I was ashamed that anyone would steal from a couple as vulnerable and sweet as they.

I was still willing to wait at least a day before going back to try and help.
Not the fastest service, but logistically the best I could commit to at the time.
Not so, Debbie Kratzer. After making it home with a truck filled with tables and serving supplies, I heard from her that she had a pup tent and wanted to find the couple so they could have it.

Stirred somewhat, I offered to go with her for safety and also to bring some sleeping bags and a large blue tarp that was in storage nearby. When we arrived at their location, we took what we had for them and Debbie erected the "pup tent" which was a beautifully constructed, compact device that expanded into a much larger tent than I expected.

Far superior to anything that the Sleeping Bag Project might have purchased, this donation from Jim and Debbie Kratzer was absolutely perfect!

As I spoke to the husband he informed me they had been married FIFTY TWO YEARS!

I suggested that he probably got the right one, and he agreed emphatically, that she was all that and more.

These folks are exceptional, but they are not the exception. Misfortune is the common denominator behind homelessness.

Not drugs and alcohol and mental illness. Those things are common enough on and off the street, but they are not sole or primary causes.

People hide their hearts from the bold facts of poverty and misfortune, telling themselves and each other that those people out in the cold want to be there.


That alone should be enough to shame us all into action.


The Sleeping Bag Project has been an ongoing concern for well over a decade in Fresno. Donations of sleeping bags, blankets, tarps and tents can be made during office hours at three different drop-off locations in Fresno, the Unitarian Universalist Church at 2672 E Alluvial,

Wesley Methodist Church at 1343 E Barstow, and KFCF at 1449 Wishon .

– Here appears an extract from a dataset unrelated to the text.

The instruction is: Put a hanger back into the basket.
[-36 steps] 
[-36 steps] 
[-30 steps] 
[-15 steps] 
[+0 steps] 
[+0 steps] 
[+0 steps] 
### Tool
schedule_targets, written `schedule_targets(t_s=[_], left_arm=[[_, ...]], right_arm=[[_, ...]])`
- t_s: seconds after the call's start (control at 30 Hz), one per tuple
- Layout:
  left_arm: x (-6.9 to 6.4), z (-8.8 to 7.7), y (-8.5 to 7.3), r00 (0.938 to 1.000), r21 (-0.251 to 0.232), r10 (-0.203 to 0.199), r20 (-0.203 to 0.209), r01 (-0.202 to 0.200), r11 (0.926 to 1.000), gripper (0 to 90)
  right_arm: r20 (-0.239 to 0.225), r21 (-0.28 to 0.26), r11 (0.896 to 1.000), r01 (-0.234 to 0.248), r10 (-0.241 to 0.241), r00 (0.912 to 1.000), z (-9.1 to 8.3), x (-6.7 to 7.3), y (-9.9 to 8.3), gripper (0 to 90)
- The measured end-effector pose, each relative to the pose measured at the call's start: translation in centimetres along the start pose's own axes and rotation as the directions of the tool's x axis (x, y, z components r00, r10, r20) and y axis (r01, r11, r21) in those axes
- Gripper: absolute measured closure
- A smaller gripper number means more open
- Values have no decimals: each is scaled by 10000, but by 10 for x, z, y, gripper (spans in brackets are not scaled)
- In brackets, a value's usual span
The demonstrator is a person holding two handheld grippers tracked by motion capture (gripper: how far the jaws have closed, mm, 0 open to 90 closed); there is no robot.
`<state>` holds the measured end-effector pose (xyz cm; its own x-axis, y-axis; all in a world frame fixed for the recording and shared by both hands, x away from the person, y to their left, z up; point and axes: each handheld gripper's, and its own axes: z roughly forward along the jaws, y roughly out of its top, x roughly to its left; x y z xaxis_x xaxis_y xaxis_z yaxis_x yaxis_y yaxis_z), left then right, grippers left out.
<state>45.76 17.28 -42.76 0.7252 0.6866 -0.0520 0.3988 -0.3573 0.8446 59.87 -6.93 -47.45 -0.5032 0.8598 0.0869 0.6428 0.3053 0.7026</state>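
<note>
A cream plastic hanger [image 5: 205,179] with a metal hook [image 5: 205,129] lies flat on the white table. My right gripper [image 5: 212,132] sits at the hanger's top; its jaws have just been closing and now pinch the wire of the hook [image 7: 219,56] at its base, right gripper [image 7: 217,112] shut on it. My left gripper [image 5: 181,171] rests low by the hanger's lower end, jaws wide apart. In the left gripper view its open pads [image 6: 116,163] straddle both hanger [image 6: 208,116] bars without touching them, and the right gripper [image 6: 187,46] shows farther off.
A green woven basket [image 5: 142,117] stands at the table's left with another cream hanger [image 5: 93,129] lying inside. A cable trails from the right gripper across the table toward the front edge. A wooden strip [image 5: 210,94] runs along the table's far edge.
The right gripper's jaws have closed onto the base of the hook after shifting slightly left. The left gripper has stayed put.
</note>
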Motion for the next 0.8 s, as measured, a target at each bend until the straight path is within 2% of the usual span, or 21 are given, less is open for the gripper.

Electronic donations can be made through the KFCF website- http://fresnofreecollegefoundation.org/sleeping-bag-project.php

Your contributions can make a difference. There are many ways to help, and there are many who need it.

Richard Stone and Debbie Kratzer have set an example we all should follow, because it works.

Their good deeds should not go unremarked, nor should they have to shame us all into action.

But they did me.

Thank you Richard.

Thank you Debbie.

Thanks to everyone who sees the need and respond as they can. Its the best we can do.